Precisamente, el fichaje de Erguido dentro del Ayuntamiento puede ser un foco de tensión entre Almeida y su vicealcaldesa, Begoña Villacís, ya que el punto 10 de su pacto de gobierno subraya que "los cargos públicos imputados formalmente por delitos de corrupción presentarán su renuncia al cargo y no podrán ir en listas electorales".

El vínculo entre Almeida y Erguido

Las citadas fuentes creen que el PP alegará que el exsenador no es formalmente un cargo público y que, por tanto, no le alcanza ese veto como directivo de la EMVS. Además, subrayan que Almeida ha tenido "dudas" con el nombramiento por su repercusión política y mediática, pero finalmente pesó el aval del concejal de Vivienda, Álvaro González, y de su asesor de confianza, Ángel Carromero.

Tanto González como Carromero son personas próximas a Erguido. El concejal de Vivienda, por ejemplo, compartió grupo municipal con él y con Almeida entre 2011 y 2015 dentro del equipo de Esperanza Aguirre. De aquella etapa viene la amistad entre el ahora alcalde y el previsible directivo de EMVS.

Erguido dimitió en septiembre de senador en la Cámara alta tras ser señalado en 'Púnica', concretamente en la pieza de 'Waiter Music' por la supuesta prevaricación administrativa en un contrato de 79.000 euros, si bien mantuvo su condición de diputado autonómico.
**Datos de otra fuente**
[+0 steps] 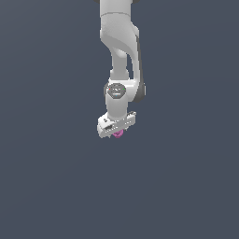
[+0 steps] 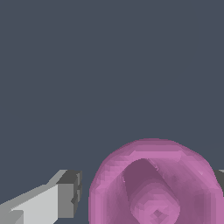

Sin embargo, el adelanto electoral del 4-M le dejó fuera de las listas de Ayuso y, por tanto, de la nueva Asamblea regional en la que había pasado las últimas tres legislaturas.

Casado y Erguido (a su lado) siguen las primarias del PP en 2018 junto a Ángel Carromero (d).

Aunque los Estatutos del PP no le obligaban a dejar su acta de senador -la regla general es cuando se abre juicio oral-, Erguido decidió dar ese paso y declarar voluntariamente ante el juez García Castellón, pese a que al estar aforado le asistía la posibilidad de iniciar un procedimiento de suplicatorio ante las Cortes Generales.

Desde Génova se insistió en que Erguido no pondría como escudo su aforamiento y que el entonces senador no deseaba ser "un escarnio para el partido". Es más, desde la sede nacional del PP se hizo hincapié en que el dirigente madrileño implicado en 'Púnica' estaba "deseando aclararlo todo" en la Audiencia Nacional y cuanto antes, porque no tenía "nada que ocultar".

En aquel momento, septiembre del año pasado, el PP vivía bajo la tensión de la 'operación Kitchen' relativa al presunto espionaje al extesorero del partido Luis Bárcenas y Casado recordó entonces sus promesas de "ejemplaridad" y "tolerancia cero" contra la corrupción con las que se presentó hace ahora tres años al Congreso de los 'populares'.

Erguido confiaba en un rápido carpetazo de su caso tras declarar ante el juez García Castellón, pero los meses han ido pasando y no ha sucedido eso. Así que tras renunciar a su escaño de senador y quedarse sin acta de diputado autonómico, es Almeida quien pretende recolocarle ahora con un puesto directivo dentro del Ayuntamiento de Madrid.